What is being asked: Your answer should be the exact lines of the data below from the one containing "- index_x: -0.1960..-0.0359" through the one containing "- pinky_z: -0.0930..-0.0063"; please include nothing else.

Segment Start: Raw data

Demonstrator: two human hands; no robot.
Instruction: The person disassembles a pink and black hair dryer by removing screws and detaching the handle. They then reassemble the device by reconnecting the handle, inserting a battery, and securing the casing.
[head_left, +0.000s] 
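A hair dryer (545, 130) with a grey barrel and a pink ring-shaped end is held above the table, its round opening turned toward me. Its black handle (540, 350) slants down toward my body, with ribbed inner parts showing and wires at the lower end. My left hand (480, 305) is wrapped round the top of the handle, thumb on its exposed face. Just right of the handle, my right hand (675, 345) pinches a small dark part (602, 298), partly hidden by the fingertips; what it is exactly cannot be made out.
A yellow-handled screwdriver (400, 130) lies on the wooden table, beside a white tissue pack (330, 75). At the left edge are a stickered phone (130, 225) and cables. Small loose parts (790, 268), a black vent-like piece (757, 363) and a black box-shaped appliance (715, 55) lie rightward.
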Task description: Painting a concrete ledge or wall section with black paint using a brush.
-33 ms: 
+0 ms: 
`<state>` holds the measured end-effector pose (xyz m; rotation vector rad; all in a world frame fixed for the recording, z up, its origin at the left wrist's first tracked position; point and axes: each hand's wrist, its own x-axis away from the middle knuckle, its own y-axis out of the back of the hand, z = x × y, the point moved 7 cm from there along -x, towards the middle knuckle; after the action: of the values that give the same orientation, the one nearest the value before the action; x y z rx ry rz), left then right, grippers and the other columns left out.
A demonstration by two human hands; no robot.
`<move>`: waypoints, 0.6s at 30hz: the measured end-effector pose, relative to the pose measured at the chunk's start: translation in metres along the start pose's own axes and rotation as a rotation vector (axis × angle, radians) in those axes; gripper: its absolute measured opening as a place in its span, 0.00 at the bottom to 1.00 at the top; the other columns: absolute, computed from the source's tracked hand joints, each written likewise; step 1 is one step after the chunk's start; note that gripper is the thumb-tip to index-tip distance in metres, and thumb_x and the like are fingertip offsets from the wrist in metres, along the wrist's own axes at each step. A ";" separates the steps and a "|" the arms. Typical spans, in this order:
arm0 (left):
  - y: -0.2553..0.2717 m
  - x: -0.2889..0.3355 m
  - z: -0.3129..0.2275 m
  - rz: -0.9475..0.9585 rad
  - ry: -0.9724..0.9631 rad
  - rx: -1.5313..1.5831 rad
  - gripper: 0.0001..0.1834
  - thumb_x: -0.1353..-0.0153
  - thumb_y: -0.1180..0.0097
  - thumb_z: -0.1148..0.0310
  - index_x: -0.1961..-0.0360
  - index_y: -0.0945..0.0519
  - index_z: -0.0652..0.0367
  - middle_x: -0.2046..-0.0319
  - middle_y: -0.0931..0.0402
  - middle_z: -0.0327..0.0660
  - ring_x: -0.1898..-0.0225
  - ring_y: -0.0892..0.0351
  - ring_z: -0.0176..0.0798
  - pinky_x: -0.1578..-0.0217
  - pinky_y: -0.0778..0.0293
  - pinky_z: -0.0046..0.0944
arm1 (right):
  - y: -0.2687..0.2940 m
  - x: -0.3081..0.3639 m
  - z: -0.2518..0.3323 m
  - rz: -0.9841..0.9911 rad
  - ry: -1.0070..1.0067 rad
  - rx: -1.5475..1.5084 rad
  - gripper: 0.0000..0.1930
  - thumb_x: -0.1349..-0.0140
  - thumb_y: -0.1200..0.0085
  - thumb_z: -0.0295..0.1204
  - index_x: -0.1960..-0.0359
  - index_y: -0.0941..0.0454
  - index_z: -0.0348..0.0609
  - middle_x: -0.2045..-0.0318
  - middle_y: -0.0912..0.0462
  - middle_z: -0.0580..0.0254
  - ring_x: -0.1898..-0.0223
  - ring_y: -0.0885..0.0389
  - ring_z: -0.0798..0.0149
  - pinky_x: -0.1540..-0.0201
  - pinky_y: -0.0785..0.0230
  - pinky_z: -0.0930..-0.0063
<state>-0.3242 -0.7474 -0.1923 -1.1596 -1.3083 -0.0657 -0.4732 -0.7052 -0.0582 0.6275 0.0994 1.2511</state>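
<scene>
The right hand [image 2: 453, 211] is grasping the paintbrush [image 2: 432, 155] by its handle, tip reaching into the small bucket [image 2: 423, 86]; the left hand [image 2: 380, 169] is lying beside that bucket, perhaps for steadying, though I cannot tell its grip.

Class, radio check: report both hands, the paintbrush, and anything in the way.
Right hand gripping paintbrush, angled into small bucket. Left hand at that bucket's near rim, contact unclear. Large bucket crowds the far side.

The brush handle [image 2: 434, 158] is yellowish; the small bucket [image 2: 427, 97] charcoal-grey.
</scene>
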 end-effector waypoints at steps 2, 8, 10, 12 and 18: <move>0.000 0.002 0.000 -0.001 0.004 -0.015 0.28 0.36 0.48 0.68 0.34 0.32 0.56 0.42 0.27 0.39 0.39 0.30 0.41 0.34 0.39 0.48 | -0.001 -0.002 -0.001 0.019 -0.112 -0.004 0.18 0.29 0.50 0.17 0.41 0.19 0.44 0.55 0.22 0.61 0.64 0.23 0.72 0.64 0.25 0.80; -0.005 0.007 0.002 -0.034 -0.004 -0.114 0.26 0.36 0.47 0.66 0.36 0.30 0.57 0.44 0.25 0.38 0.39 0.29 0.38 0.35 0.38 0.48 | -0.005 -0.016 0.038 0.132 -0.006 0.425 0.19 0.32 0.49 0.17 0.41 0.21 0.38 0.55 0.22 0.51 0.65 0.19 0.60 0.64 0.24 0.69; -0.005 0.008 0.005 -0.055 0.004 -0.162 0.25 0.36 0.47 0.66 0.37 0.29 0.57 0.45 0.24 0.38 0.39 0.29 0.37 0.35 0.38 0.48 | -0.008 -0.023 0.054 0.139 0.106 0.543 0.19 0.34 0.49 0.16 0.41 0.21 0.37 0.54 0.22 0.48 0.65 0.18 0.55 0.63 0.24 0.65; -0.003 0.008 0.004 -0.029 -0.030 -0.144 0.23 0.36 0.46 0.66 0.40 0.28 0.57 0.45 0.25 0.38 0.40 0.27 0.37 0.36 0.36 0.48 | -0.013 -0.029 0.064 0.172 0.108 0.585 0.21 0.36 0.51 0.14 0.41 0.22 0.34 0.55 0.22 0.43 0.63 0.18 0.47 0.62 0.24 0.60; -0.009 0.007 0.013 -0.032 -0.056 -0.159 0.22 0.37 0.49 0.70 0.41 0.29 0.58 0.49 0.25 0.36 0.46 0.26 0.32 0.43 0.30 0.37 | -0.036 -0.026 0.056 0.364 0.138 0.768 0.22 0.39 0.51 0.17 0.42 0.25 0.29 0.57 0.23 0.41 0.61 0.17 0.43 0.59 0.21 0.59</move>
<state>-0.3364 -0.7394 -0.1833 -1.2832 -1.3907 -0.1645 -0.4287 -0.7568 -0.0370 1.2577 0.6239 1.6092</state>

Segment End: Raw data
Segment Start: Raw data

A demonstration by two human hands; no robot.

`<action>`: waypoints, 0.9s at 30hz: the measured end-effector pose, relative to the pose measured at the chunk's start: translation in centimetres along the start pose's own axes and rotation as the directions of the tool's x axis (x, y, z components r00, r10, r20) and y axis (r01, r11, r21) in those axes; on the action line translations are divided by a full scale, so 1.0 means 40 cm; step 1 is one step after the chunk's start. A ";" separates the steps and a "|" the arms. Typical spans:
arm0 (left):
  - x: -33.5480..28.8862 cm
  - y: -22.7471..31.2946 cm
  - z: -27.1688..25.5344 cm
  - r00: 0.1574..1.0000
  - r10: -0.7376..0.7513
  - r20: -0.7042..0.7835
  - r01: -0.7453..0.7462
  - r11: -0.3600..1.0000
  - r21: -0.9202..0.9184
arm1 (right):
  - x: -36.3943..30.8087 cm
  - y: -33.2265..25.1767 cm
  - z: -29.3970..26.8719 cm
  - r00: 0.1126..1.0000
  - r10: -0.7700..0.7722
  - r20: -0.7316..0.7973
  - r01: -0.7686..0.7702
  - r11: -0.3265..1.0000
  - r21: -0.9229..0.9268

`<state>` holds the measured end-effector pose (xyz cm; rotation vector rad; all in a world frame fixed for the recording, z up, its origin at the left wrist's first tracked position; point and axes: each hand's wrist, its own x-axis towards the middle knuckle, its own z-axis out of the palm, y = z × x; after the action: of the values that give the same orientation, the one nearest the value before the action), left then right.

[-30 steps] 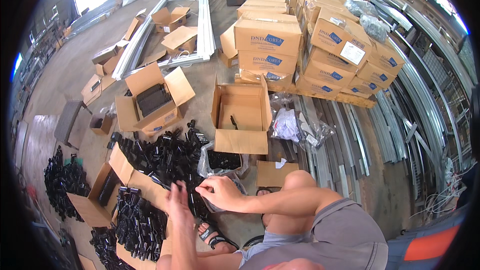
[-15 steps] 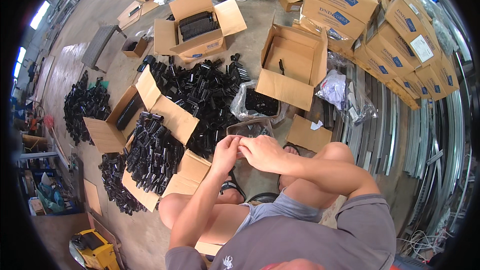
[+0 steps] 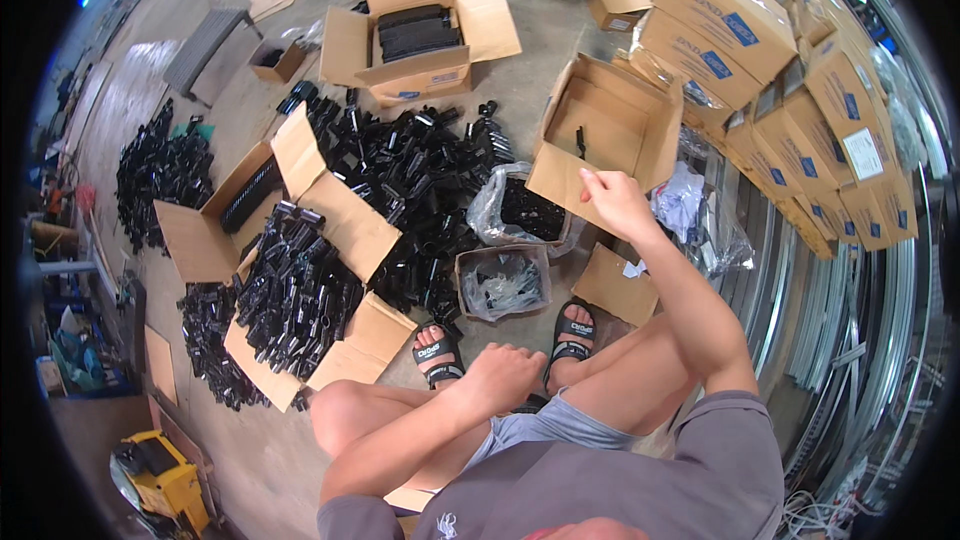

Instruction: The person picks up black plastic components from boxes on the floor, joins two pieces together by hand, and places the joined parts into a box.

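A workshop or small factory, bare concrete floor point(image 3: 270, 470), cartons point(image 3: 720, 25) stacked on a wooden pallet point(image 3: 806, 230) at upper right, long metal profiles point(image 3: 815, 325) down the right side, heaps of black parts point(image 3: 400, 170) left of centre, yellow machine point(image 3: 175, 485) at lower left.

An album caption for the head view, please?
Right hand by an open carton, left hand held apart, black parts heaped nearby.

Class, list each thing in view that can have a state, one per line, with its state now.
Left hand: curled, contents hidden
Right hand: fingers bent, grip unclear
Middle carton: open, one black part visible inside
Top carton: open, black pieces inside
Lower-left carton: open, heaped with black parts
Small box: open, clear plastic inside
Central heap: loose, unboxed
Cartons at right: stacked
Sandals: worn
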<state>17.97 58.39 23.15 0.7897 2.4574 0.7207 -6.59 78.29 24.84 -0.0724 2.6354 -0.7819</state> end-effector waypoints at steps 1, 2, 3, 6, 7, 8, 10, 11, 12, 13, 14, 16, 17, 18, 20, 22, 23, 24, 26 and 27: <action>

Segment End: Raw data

The completed task:
  - index_x: -0.1960..-0.0359
  - index_y: -0.0941..0.0454
  - index_z: -0.0348..0.0609
  - middle_x: -0.2045..-0.0318
  - middle_y: -0.0912..0.0462
  - middle_z: -0.0580..0.0254
  - ring_x: -0.1898..-0.0223
  - ring_y: -0.0885..0.0389
  - ring_z: -0.0798..0.0149
  - pinky_x: -0.1540..-0.0201
  - pinky_y: -0.0785..0.0230
  - pinky_z: -0.0930..-0.0063

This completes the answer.